State and county health officials have pinpointed the Governor’s mansion as a potential site where people may’ve contracted a respiratory illness called "histoplasmosis".

State Epidemiologist, Patricia Quinlisk, says there are two things that could lead to people catching the illness. She says the soil has to be enriched by "lots and lots of bird droppings" and then the soil has to be disturbed so there is lots of dust in the air. Quinlisk says the same exposure could come from soil mix with bat droppings.

Quinlisk says they had "several" cases of histoplasmosis turn up and there was one common link. Quinlisk says it looks like the only time that all of the exposed people were together was on the night of November 29th at Terrace Hill. She says around 90% of the people who’re exposed to the infected dust never end up getting the illness.

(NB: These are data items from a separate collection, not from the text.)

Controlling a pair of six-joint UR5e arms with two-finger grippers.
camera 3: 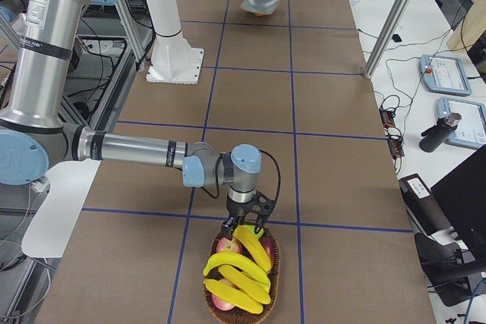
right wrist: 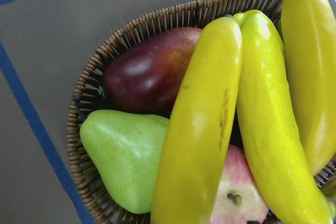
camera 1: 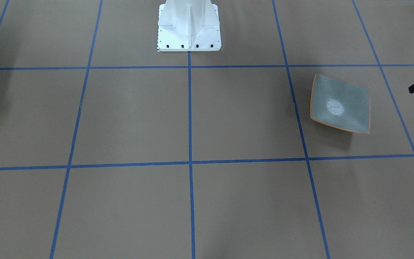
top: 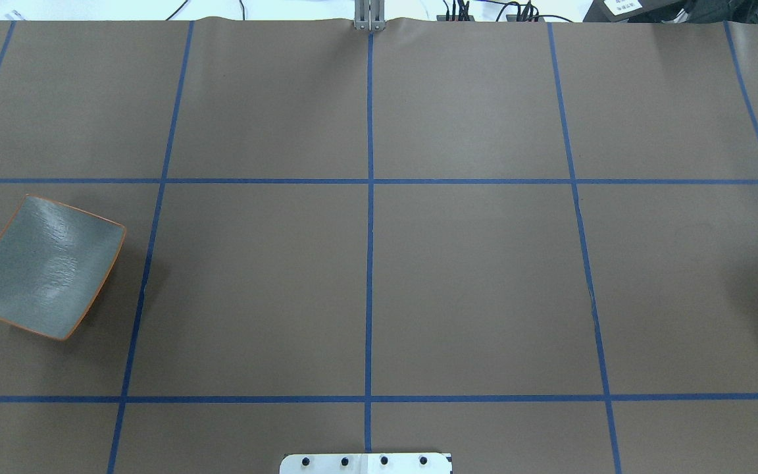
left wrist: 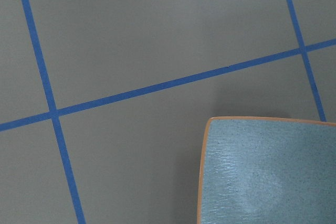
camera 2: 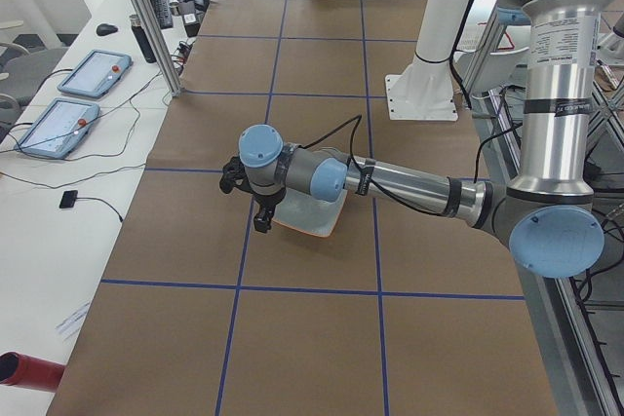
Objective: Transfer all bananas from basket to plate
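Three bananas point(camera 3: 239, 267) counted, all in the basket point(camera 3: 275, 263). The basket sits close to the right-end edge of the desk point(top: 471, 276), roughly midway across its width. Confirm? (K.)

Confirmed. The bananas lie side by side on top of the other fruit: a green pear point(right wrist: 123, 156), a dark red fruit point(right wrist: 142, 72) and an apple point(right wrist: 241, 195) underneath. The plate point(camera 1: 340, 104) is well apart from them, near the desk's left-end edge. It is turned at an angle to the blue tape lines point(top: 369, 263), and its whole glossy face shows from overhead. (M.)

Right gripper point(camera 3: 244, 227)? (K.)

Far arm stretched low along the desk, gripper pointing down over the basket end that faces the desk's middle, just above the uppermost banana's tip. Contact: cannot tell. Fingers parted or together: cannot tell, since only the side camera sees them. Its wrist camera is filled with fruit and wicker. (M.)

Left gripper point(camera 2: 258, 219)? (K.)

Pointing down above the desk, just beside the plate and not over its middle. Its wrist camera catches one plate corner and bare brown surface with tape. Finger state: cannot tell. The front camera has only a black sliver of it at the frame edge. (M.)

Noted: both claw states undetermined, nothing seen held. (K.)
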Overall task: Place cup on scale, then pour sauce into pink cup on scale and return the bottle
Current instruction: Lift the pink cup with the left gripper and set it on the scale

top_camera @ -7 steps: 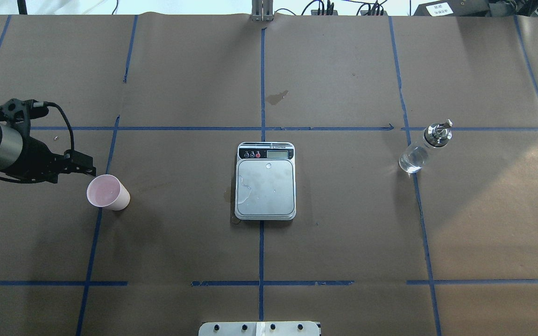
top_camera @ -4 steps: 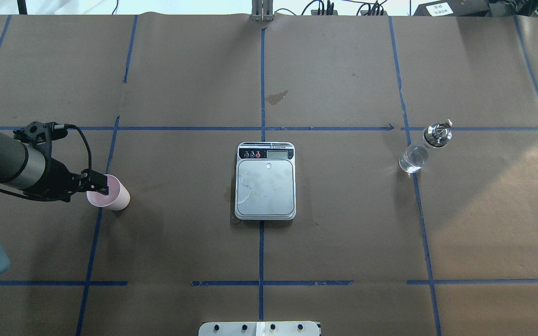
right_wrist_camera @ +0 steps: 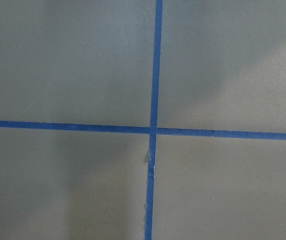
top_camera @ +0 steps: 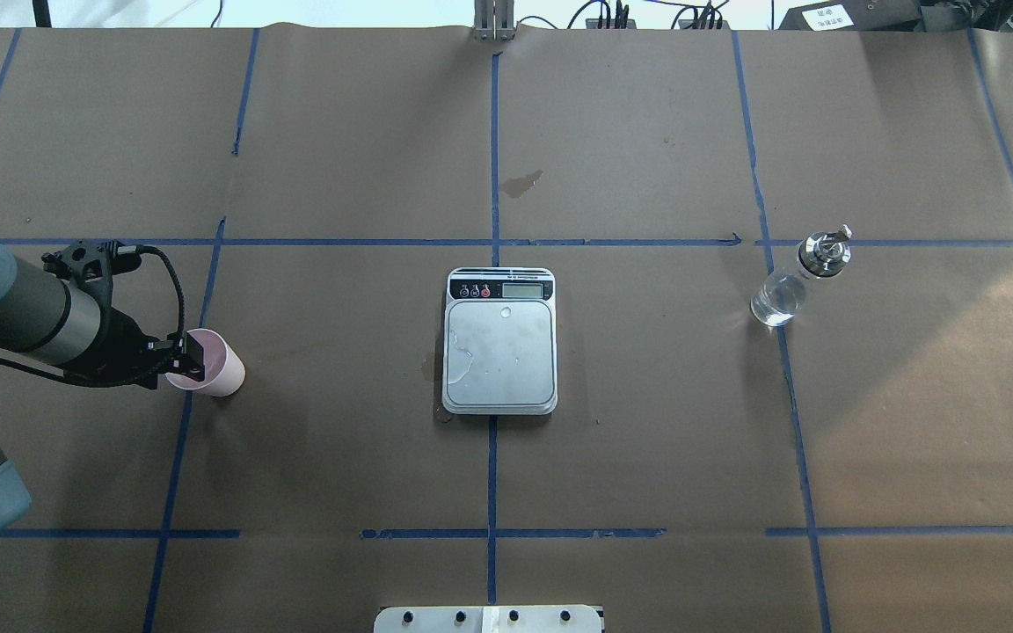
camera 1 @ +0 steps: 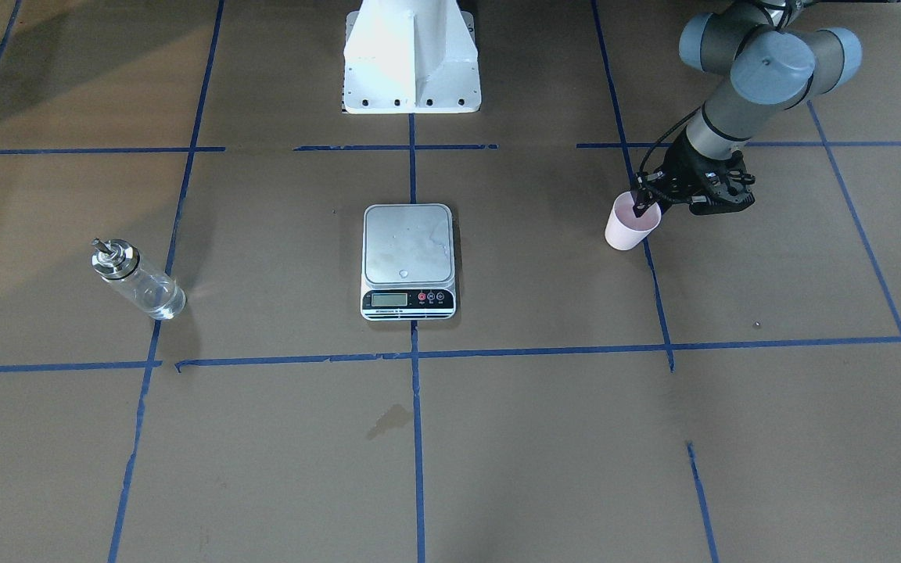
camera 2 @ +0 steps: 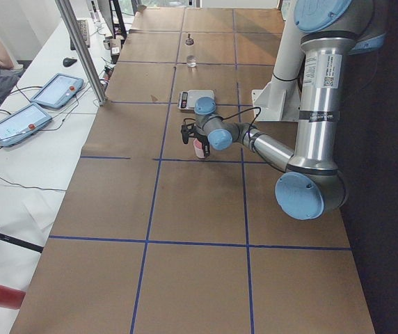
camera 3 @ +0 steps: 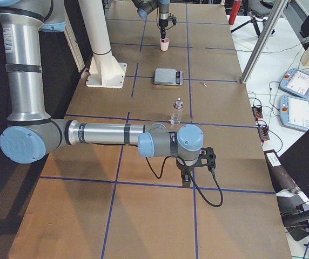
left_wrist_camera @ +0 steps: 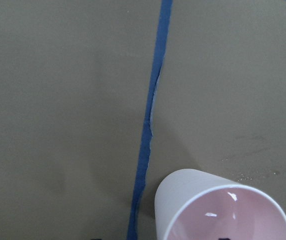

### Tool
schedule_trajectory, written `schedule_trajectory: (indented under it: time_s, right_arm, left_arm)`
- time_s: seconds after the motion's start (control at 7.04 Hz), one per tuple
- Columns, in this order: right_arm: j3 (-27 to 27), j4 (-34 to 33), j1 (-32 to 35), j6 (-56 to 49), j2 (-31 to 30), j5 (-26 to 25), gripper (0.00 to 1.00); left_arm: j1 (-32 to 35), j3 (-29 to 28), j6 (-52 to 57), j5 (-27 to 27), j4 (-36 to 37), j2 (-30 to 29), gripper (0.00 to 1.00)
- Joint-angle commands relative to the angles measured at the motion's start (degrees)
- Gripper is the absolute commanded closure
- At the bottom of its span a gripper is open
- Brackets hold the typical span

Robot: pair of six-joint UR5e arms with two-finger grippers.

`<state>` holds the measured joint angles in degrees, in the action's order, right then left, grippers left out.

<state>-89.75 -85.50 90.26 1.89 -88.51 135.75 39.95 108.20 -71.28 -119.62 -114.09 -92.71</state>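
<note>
The table (top_camera: 339,132), covered in brown paper (top_camera: 647,440) gridded with blue tape (top_camera: 491,475), carries a kitchen scale (top_camera: 499,352) at its centre, a pink cup (top_camera: 227,374) upright well to the robot's left, and a glass bottle (top_camera: 792,286) upright well to its right.

Between the cup (top_camera: 223,378) and the scale (top_camera: 499,347) the table (top_camera: 339,475) is bare, a wide lane of brown paper crossed only by flat blue tape. The left gripper (top_camera: 185,365) crowds the cup's rim on the side away from the scale, with one finger inside the mouth and one outside (the jaws stand apart across the wall). The cup's other sides are free. The scale's platform is open from above. The bottle (top_camera: 795,283) stands upright, well apart beyond the scale, with clear paper all around it. The right arm (camera 3: 106,133) stretches low over the table's end past the bottle.
</note>
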Motion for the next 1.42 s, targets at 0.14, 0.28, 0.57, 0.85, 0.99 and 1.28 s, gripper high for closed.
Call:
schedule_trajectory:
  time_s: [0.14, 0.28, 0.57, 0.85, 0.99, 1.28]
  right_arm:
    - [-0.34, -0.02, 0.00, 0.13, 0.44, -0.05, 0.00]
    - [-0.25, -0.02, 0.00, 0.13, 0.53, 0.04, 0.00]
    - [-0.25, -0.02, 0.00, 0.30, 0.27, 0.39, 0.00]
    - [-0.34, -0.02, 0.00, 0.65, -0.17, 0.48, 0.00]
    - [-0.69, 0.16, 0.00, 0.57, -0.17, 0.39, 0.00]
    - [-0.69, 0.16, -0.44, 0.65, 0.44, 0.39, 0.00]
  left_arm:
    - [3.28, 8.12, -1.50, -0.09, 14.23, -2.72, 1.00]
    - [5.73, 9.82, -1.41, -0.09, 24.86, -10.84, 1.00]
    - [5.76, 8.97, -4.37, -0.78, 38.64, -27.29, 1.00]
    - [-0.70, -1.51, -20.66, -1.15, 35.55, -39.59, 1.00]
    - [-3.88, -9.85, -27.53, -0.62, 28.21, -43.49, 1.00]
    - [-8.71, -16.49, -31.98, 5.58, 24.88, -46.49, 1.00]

Quinlisk says unfortunately every once in a while someone get quite sick with this disease. She says it’s usually a pulmonary or lung disease including a dry cough, chest pains, fever, headache and a tired feeling. "It’s somewhat rare, but it can happen," Quinlisk says.

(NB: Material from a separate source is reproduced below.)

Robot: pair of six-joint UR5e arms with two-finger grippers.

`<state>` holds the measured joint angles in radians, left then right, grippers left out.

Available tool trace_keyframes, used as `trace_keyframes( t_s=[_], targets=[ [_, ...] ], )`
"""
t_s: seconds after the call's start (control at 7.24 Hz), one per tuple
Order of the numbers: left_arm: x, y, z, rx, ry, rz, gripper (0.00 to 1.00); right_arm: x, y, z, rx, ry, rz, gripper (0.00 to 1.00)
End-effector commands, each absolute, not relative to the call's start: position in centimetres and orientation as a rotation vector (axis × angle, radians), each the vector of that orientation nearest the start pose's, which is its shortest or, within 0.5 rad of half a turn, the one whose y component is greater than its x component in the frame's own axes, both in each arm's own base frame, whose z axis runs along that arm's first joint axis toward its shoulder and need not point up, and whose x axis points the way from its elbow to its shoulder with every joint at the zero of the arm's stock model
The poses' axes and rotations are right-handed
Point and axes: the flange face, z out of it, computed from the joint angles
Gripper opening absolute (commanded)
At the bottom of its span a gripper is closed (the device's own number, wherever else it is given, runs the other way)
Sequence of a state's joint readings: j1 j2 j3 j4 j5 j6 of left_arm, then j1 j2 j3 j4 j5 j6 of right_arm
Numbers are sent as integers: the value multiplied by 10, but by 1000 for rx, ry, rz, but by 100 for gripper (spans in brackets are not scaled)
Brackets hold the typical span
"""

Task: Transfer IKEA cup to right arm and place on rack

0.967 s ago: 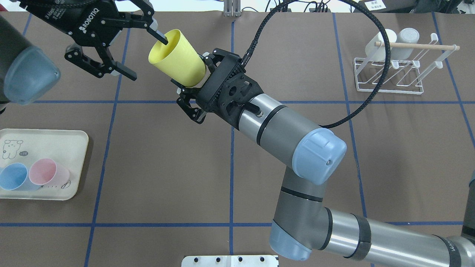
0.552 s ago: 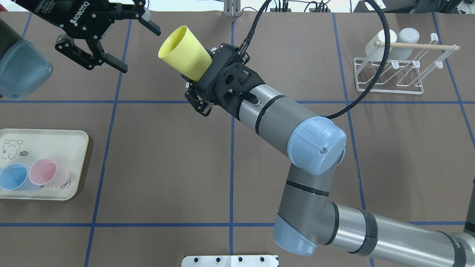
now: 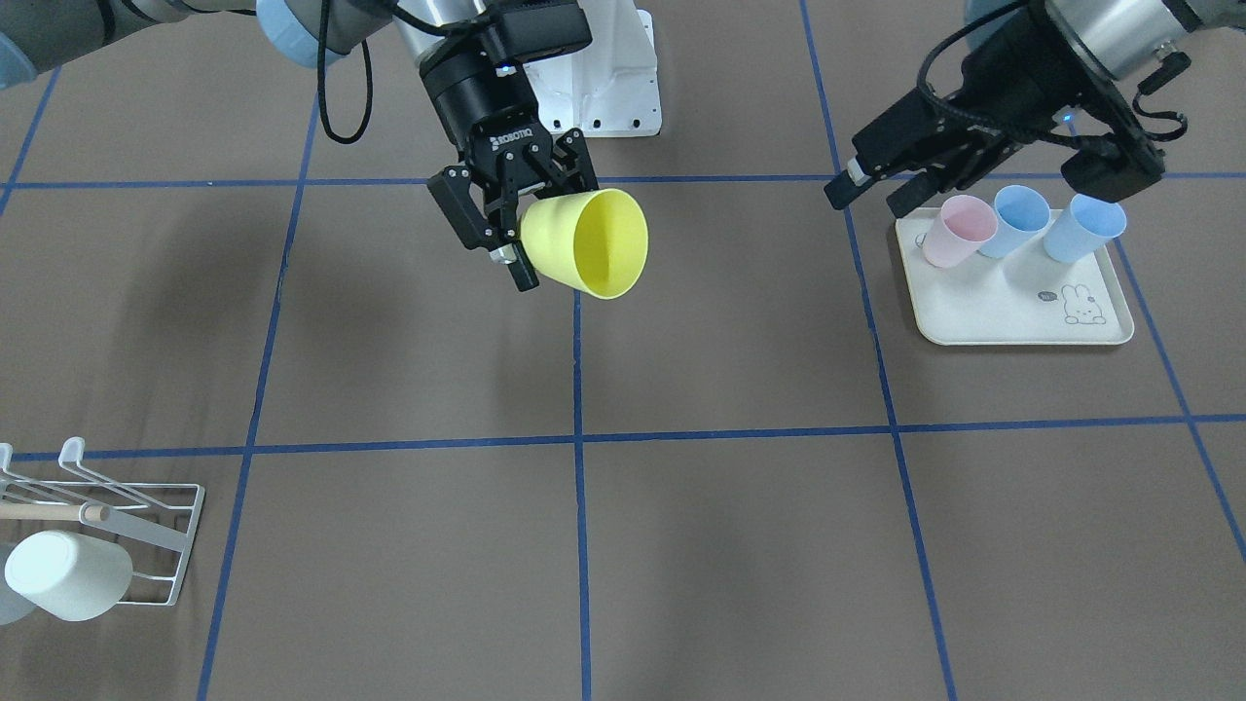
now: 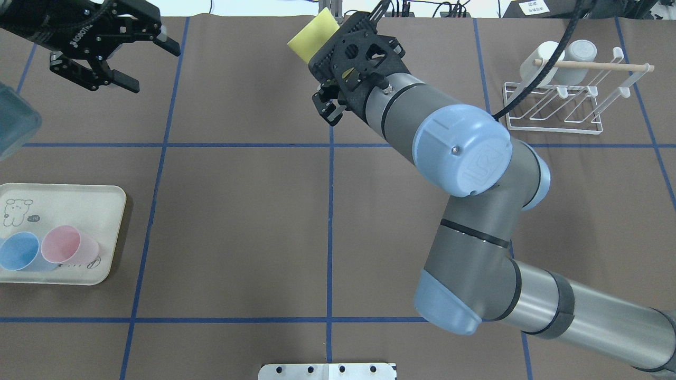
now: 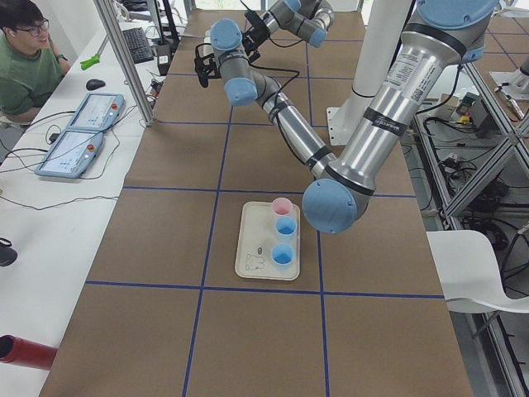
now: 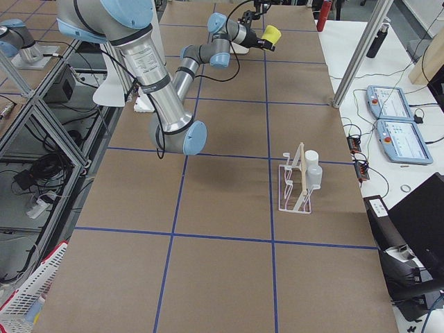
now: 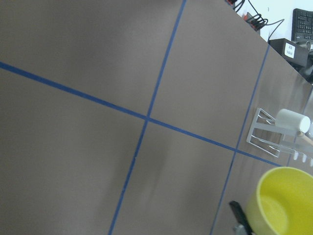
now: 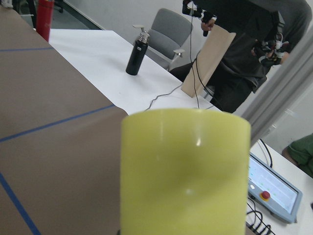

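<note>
The cup (image 3: 589, 243) is hanging sideways above the counter (image 3: 730, 506), the right fingers (image 3: 523, 274) pinching it, seemingly at its base. The left fingers (image 3: 845, 187) are standing spread near the tray (image 3: 1012, 329).

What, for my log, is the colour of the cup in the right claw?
Yellow; the cup shows best in the exterior front-facing view.

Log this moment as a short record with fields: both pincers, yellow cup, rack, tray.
right pincer: shut on the yellow cup's base, in the air
left pincer: open, empty, in the air
yellow cup: on its side, mouth away from the right pincer
rack: two white cups on it
tray: one pink cup, two blue cups
</note>
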<state>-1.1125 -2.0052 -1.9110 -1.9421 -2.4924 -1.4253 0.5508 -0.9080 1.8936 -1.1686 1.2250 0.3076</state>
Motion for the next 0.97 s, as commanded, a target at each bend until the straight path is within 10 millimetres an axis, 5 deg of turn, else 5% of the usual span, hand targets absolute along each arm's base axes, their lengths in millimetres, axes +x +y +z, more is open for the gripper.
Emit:
trace_keyframes(
  t_s=[0.0,0.14,0.28,0.41,0.83],
  targets=[
    [191,-528,262,83,1187,-235,100,-361,-497,113,1152,-579,-381,43],
    [184,-533,268,119,1136,-201,100,-337,-511,114,1172,-558,-527,47],
    [169,-539,274,137,1107,-195,100,-323,-519,147,1107,-552,-473,25],
    [161,-539,284,137,1094,-203,100,-299,-533,177,1069,-509,-437,19],
    [154,-529,288,144,1092,-199,100,-200,-544,234,1081,-303,-554,18]
  ],
)
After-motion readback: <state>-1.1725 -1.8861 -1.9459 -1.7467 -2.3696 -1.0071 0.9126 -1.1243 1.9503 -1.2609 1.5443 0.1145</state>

Quinlisk says they aren’t sure exactly why the Terrace Hill governor’s mansion is the focal point of the problem. She says they’re still investigating to try and find out what was going on at the mansion to see if there was landscaping or construction that may’ve raised the dust. Quinlisk says they’ll interview people who were at the mansion that day to piece it all together.

Quinlisk says anyone who may’ve been at the mansion that day should call 866-923-1089 to answer some screening questions. The doctor says it’s unlikely that you would encounter any problems if you had been in the nearby gift shop, or walking by on the street.

Quinlisk says you usually have to be very close to the dust, and you won’t be exposed unless you see a big dust cloud coming towards you. Governor Culver’s press secretary issued a statement saying, "The Governor and First Lady have been briefed on the situation and are confident that health officials are acting swiftly and appropriately."